_Task statement_
Please return the lines of the data that contain "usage".
Data to examine Block Start
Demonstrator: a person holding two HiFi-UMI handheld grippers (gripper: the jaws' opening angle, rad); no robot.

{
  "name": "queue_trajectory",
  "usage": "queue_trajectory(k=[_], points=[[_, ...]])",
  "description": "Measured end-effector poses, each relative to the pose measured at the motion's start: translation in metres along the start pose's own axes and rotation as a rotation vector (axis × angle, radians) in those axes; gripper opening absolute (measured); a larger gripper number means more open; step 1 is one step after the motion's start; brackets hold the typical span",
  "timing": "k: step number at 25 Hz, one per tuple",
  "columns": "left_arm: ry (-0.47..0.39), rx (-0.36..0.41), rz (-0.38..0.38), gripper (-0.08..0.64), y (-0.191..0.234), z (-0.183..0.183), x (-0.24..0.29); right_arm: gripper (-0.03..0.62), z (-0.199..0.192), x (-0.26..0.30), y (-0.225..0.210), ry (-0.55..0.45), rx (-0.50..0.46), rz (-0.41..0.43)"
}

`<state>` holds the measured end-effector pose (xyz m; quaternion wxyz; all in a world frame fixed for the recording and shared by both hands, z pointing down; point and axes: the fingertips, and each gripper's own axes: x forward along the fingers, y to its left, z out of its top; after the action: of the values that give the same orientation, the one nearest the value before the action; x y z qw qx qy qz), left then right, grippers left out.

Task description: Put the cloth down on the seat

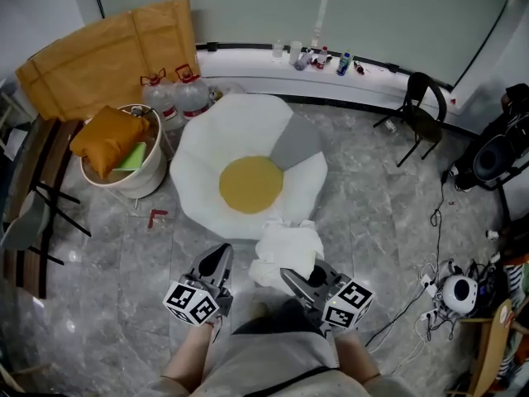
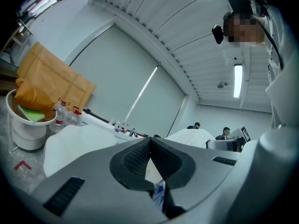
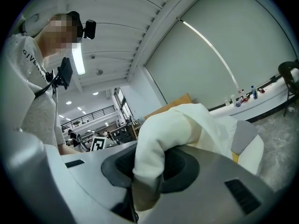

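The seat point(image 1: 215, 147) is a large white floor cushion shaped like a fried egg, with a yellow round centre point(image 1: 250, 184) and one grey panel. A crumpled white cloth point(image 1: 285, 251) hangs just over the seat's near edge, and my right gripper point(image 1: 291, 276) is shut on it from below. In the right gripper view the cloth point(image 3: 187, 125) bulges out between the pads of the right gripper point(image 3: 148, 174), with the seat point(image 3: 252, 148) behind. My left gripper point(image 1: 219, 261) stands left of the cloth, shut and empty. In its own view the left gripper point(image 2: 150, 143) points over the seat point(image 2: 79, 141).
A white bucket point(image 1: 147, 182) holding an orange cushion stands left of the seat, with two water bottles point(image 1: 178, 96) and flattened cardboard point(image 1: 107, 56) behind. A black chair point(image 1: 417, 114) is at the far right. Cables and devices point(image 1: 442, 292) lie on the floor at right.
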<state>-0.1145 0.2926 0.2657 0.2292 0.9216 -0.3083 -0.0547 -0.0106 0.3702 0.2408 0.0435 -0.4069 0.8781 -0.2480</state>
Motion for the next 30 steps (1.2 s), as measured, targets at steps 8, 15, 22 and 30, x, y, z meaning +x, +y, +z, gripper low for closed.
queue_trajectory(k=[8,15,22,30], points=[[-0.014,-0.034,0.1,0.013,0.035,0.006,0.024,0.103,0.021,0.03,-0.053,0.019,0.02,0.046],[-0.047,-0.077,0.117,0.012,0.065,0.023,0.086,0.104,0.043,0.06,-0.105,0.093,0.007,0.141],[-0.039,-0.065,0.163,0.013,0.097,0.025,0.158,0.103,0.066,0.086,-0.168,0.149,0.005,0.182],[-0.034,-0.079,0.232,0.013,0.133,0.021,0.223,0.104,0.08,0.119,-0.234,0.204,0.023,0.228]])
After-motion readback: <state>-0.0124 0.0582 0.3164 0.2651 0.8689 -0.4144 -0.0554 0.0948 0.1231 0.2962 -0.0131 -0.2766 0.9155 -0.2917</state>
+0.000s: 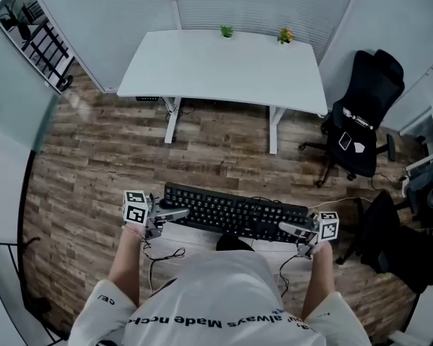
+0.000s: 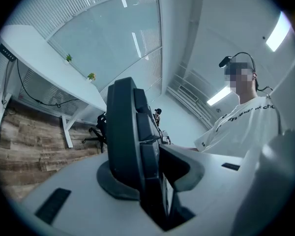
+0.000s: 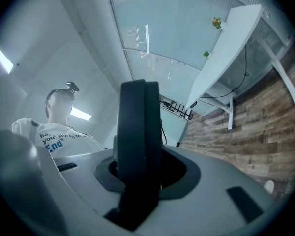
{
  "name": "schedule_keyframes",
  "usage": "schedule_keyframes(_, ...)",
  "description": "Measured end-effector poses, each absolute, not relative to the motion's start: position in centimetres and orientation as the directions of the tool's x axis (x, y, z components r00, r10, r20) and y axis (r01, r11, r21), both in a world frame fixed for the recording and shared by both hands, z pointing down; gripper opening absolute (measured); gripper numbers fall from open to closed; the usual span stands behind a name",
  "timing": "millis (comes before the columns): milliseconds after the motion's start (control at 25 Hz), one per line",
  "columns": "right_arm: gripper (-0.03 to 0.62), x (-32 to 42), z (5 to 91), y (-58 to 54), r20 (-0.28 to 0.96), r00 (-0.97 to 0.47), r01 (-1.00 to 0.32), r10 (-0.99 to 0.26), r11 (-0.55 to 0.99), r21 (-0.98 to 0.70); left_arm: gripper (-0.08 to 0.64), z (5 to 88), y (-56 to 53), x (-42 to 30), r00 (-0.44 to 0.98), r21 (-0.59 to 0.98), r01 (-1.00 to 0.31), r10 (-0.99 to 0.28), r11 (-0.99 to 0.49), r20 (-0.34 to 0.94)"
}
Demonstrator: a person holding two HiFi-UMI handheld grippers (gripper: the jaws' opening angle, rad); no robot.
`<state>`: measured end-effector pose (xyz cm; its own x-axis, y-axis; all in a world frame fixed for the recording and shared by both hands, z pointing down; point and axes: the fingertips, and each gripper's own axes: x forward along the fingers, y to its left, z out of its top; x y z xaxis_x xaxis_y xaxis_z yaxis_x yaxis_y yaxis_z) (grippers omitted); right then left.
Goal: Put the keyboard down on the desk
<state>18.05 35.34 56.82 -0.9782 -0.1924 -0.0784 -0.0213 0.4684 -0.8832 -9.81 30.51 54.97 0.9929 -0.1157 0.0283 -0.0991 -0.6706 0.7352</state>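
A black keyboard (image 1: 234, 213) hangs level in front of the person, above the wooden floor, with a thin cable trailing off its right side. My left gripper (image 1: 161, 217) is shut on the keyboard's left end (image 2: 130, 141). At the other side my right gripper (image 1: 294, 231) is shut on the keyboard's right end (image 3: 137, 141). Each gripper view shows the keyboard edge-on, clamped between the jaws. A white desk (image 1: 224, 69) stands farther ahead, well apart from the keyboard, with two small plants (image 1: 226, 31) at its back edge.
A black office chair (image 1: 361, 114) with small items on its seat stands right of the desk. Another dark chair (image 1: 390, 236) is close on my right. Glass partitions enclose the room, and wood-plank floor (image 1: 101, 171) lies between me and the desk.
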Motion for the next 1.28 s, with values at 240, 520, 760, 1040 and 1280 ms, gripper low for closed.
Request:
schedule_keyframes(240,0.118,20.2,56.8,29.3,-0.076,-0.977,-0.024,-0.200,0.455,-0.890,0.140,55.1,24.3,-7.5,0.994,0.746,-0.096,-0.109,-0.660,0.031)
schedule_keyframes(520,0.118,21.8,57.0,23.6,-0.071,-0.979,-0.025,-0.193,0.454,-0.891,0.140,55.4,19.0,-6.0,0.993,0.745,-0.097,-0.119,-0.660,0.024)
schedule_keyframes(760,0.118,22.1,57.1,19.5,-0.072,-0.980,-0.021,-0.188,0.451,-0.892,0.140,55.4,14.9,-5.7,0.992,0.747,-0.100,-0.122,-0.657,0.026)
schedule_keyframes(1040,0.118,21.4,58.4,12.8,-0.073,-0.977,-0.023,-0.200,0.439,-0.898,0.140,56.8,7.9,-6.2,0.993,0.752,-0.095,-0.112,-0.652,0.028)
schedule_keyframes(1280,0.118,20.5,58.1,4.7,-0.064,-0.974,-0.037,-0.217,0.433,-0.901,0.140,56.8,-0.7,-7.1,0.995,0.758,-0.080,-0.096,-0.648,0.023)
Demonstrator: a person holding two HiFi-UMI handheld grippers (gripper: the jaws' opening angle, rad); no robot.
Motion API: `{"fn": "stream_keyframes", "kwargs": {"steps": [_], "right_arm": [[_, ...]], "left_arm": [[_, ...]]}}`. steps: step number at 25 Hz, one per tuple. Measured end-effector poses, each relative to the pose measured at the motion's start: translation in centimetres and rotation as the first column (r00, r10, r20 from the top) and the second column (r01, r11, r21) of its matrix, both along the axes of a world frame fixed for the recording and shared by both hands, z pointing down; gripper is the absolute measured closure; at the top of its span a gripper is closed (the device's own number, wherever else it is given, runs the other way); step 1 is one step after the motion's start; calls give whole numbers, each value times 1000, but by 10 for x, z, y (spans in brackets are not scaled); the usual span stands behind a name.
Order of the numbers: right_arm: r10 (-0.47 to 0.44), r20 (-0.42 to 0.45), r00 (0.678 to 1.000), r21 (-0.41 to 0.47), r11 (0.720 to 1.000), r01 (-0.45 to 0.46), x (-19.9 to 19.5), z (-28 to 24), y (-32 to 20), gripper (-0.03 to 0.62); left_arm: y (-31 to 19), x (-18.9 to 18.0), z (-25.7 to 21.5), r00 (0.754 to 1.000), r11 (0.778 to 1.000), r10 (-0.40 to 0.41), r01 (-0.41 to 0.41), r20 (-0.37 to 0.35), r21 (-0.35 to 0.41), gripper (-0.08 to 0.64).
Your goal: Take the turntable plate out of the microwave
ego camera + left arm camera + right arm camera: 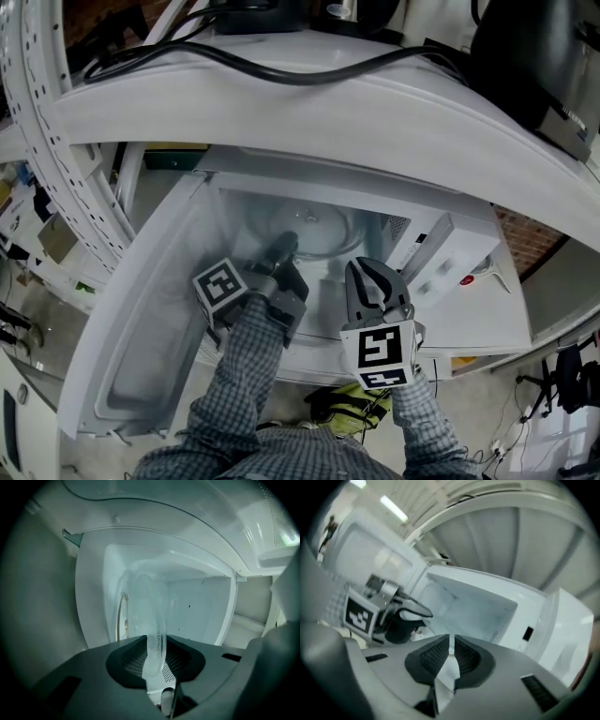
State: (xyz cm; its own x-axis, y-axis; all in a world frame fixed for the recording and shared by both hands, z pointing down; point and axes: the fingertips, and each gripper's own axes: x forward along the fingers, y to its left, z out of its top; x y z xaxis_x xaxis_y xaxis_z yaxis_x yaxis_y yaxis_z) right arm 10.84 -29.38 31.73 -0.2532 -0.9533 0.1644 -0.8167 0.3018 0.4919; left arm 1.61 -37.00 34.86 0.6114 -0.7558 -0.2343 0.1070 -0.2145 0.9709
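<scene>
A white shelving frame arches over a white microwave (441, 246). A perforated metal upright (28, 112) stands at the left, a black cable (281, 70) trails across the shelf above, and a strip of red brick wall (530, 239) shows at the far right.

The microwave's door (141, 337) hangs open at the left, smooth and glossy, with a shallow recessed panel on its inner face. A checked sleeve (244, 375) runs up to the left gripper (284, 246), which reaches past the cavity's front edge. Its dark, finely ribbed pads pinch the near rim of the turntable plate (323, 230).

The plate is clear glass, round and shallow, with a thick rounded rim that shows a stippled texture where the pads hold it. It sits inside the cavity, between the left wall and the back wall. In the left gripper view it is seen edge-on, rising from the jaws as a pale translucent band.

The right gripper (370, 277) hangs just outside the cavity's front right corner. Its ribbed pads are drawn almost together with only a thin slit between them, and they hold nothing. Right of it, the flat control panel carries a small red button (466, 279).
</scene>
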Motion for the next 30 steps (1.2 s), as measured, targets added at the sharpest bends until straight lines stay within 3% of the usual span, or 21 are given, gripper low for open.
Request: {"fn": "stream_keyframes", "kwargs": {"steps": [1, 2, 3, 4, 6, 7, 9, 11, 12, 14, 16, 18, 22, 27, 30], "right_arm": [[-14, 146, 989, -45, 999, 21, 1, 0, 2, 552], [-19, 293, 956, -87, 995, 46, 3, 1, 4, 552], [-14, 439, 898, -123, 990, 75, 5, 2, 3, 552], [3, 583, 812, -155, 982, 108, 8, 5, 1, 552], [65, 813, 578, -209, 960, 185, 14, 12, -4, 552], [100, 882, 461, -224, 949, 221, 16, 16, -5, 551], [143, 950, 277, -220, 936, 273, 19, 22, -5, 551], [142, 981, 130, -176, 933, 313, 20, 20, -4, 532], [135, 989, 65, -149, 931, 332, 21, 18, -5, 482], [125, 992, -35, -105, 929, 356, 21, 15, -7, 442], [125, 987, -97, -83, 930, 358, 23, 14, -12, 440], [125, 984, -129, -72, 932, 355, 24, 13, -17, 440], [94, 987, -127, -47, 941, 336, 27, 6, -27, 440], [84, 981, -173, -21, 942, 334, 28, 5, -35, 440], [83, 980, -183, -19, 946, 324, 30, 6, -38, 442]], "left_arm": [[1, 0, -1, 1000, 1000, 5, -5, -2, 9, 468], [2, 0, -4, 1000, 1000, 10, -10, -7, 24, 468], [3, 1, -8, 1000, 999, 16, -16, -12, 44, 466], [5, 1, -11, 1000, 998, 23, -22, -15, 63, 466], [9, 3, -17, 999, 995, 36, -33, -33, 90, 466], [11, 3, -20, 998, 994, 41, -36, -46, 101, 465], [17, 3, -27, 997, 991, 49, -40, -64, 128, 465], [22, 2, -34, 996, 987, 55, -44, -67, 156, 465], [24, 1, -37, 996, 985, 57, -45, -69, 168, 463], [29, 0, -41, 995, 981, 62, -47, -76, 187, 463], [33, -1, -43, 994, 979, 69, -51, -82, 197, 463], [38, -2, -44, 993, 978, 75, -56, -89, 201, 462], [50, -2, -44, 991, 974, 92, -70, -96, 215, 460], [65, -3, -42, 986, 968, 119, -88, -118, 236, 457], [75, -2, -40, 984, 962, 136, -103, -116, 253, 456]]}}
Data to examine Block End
_Answer space_
  "usage": "queue_trajectory(k=[_], points=[[_, ...]])",
  "usage": "schedule_keyframes(_, ...)",

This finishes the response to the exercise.